Odd borrowings

I had the enormous privilege of watching this ad the other day:

Unfortunately, it didn’t make me want to shop at Littlewoods, but it did make me wonder why that big national chain that sells lots of different homeware and clothes has used the very well known face of another big national chain that sells lots of different homeware and clothes.

(This one’s from waaaaay back in 2012):

http://www.youtube.com/watch?v=ZAtCD1k5DFw

So I think that’s a bit odd or lazy. When people see Myleene Klass, who has advertised M&S for several years, I’d have thought many of them just think ‘M&S’ and go back to doing what they were doing before the ad came on, which must be a bit of an own goal for Littlewoods. They have surely paid many thousands of pounds to have Ms Klass’s melted-shoe face adorning their generic Christmas messaging, so why spunk so many of those notes up the wall?

Even odder, though: when I Tweeted this oddness, someone sent me this link to show that Asda is now using Sainsbury’s famous old endline, Good food costs less at Sainsbury’s/Asda.
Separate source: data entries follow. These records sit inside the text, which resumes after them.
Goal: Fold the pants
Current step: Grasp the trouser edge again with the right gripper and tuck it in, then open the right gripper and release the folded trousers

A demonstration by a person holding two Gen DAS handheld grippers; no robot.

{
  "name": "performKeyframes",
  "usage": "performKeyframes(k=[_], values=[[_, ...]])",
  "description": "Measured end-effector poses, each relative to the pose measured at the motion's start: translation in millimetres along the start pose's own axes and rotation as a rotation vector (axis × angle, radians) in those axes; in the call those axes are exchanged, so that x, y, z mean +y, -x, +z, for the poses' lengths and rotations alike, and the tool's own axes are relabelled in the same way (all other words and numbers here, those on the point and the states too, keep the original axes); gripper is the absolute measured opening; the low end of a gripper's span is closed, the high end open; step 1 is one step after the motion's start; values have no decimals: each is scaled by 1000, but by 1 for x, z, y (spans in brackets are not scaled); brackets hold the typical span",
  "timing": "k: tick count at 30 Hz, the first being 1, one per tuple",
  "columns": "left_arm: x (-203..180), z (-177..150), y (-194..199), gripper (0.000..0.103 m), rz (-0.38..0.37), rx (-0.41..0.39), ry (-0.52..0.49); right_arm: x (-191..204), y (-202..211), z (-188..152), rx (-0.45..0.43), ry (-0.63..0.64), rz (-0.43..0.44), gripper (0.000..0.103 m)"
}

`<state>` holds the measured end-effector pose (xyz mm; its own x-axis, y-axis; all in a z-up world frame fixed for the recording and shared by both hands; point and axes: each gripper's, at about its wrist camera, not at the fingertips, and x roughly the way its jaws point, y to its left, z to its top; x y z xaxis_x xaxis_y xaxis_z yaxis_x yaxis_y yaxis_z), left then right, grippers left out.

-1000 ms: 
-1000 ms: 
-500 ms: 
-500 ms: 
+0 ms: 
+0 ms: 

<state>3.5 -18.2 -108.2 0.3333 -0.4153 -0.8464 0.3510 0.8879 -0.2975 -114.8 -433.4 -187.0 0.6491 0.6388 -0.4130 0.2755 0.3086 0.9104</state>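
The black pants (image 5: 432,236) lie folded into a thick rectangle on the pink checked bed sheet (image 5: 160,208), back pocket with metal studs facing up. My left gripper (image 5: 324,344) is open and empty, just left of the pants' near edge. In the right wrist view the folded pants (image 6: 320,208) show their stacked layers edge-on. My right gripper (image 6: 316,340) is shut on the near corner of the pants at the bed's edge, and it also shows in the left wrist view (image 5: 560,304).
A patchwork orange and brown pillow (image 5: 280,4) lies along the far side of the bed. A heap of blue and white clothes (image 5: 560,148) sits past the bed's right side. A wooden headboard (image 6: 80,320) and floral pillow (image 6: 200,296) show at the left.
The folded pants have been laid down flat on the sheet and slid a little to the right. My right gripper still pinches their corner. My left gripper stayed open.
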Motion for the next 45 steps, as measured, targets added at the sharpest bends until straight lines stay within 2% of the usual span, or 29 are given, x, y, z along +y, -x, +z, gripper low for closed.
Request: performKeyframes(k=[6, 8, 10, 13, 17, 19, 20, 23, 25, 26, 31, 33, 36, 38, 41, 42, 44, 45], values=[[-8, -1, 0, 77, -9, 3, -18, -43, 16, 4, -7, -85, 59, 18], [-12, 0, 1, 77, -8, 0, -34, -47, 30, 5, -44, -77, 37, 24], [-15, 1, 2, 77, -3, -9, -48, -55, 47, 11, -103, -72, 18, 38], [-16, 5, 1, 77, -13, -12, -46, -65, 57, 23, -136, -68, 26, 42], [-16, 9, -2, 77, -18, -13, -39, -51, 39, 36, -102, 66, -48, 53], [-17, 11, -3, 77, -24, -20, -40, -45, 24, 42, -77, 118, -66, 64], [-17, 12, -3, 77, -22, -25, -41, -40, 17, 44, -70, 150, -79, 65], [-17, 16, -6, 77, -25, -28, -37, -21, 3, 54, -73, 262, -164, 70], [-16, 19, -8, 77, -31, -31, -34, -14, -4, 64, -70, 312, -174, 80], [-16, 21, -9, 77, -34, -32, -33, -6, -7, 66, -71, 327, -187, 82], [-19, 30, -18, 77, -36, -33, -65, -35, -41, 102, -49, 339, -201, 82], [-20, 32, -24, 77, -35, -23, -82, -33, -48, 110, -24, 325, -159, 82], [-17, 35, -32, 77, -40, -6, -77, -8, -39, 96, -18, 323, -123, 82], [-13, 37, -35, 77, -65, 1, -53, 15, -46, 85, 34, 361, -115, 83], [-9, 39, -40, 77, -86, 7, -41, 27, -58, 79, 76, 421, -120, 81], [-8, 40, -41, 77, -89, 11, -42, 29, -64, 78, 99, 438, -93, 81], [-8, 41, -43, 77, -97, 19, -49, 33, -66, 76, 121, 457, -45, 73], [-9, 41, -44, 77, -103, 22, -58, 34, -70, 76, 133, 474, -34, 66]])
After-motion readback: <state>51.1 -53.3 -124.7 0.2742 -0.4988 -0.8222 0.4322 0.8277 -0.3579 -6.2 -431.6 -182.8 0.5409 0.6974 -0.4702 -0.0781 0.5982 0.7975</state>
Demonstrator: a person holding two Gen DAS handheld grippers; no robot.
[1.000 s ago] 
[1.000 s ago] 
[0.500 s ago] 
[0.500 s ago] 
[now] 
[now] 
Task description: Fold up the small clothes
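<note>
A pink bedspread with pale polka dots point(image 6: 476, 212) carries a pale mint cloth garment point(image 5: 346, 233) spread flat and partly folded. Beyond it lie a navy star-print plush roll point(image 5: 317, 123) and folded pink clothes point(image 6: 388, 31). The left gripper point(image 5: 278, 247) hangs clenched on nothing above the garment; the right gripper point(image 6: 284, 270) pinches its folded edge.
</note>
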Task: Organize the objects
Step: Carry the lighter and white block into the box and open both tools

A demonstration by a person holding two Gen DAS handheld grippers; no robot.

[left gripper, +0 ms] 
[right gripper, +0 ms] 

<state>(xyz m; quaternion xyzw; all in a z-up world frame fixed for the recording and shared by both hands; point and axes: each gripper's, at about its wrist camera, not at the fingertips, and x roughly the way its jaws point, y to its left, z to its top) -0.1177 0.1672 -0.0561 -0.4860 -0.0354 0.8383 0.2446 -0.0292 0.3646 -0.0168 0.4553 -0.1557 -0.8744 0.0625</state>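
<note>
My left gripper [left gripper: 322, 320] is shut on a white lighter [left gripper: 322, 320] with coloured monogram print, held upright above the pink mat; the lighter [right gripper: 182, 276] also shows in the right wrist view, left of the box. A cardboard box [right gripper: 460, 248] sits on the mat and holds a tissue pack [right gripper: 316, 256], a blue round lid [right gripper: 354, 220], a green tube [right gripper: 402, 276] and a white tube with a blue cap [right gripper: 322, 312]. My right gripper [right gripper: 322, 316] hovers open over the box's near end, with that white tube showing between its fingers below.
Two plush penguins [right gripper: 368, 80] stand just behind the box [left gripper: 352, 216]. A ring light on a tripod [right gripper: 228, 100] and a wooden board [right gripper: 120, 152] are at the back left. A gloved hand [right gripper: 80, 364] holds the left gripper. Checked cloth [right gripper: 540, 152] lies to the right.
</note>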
Obviously, both are among the most prominent grocers in the country, so that’s quite similar territory, isn’t it?

Then again, Sainsbury’s haven’t used the line for at least ten years, but it was invented by Lord James Sainsbury in 1959, and it was declared retailing’s ‘best-known advertising and marketing slogan’.

But what I don’t understand is that there must be at least ten other bints who could do Myleene’s job without difficulty, just as there must be millions of other combinations of words that express the high quality and low price of food.

So why use the very famous property associated with one of your biggest rivals?